The Architecture of Regret
The baseball card sat on my desk—Mickey Mantle, 1952, bent at the corner where my father's thumb had pressed it into my eight-year-old palm. 'Investment,' he'd called it, pressing the cardboard into my hand like a benediction. Now it was worth more than my car, more than my father's house, more than the sum of every allowance he'd ever withheld.
I was forty-three before I understood that love, like wealth, accumulates at the top of the pyramid while the base struggles for sunlight. My corporate structure mirrored this perfectly: Sarah at the apex making decisions that trickled down through layers of middle management until they reached me, arranging goldfish bowls on banquet tables for clients who wouldn't remember them by morning.
'You're swimming upstream,' Marcus had told me three weeks ago, over drinks that tasted like orange juice and bad decisions.
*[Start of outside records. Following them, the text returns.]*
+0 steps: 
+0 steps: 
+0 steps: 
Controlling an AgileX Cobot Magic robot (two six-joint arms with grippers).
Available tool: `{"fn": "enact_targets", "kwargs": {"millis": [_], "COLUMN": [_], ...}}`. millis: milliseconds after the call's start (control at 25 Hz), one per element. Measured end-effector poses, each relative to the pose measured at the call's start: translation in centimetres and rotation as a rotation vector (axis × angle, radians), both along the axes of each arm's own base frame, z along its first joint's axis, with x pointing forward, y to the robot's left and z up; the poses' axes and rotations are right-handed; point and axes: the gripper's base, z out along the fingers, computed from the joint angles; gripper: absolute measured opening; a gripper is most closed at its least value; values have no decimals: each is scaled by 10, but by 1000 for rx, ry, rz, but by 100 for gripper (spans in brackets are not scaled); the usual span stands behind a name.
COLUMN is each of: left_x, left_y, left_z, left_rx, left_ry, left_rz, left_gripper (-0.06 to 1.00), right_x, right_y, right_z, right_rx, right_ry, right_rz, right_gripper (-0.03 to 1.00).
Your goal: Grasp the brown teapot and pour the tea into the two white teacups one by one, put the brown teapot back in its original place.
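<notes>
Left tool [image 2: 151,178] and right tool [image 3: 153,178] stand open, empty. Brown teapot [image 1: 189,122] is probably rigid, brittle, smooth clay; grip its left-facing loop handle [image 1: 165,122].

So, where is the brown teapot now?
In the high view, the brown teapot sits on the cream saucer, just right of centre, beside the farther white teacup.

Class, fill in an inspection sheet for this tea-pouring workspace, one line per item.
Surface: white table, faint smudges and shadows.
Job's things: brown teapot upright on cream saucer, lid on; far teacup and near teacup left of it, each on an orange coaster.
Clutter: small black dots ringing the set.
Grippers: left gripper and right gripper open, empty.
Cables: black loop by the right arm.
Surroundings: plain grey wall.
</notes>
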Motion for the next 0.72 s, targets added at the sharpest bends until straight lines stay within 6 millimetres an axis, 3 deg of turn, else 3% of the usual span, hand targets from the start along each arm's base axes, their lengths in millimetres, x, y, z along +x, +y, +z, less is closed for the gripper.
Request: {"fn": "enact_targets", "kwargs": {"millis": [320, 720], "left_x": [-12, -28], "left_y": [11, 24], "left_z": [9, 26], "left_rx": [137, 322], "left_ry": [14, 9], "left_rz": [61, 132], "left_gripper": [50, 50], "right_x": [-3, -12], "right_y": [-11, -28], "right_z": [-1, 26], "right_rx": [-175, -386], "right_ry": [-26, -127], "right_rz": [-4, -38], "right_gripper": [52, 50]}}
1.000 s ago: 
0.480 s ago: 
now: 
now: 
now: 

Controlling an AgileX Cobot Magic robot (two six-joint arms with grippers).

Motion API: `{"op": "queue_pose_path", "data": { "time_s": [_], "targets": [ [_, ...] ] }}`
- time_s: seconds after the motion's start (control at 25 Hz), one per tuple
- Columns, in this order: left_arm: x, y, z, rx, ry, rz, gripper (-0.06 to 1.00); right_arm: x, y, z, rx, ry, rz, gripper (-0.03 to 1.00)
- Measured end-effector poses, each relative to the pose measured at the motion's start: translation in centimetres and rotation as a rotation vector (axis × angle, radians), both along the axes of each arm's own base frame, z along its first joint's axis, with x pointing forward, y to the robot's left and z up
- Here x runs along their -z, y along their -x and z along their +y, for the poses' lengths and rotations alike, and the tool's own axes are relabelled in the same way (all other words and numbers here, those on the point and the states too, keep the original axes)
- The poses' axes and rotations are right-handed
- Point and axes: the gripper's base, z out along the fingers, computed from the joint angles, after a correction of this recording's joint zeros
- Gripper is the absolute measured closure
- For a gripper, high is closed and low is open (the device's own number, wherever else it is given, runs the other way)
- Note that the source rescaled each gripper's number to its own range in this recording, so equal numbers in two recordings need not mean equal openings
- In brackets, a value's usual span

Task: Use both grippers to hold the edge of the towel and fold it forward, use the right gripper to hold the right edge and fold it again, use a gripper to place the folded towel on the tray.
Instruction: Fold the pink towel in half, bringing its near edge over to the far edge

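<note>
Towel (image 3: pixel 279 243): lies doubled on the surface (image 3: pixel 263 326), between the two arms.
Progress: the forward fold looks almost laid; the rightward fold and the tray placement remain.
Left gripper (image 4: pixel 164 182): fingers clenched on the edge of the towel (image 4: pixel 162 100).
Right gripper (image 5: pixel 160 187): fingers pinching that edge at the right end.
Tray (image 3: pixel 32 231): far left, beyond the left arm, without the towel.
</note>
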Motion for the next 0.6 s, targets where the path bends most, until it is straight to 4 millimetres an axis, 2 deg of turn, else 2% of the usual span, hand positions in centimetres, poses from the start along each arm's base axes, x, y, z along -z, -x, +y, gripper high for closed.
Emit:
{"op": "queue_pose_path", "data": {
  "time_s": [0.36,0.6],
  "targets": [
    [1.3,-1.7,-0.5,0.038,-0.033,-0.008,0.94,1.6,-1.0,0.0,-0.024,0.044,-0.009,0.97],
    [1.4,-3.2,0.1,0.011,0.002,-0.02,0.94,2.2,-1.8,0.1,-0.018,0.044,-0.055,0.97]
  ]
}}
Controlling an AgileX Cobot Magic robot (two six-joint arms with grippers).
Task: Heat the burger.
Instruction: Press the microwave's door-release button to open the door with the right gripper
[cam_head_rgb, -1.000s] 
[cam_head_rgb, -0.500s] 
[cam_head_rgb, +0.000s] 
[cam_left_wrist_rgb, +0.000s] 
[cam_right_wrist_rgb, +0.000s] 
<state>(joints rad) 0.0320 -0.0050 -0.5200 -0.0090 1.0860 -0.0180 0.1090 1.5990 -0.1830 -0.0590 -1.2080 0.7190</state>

He meant the promotion I'd been chasing for seven years, the one Sarah had promised was 'just around the corner' since the Obama administration. The pyramid scheme of ambition—I was buying into it with hours, with sleep, with the slow erosion of whatever marriage I might have built had I ever been home long enough to meet someone.
The goldfish lived two weeks in the bowl on my counter before I found it floating. I flushed it without ceremony, understanding for the first time how something could swim in circles its entire life and never realize it was trapped.
Tonight, I opened the safe where my father's card had yellowed beside investments that had outperformed his wildest dreams. The card was worth $12,500 last I checked—enough for a down payment, enough for a sabbatical, enough to say 'I quit' to Sarah and her pyramid tomorrow.
Instead, I pressed my thumb against the bent corner, feeling the ghost of my father's pressure, and placed it back in the dark. Some investments are never meant to be cashed out.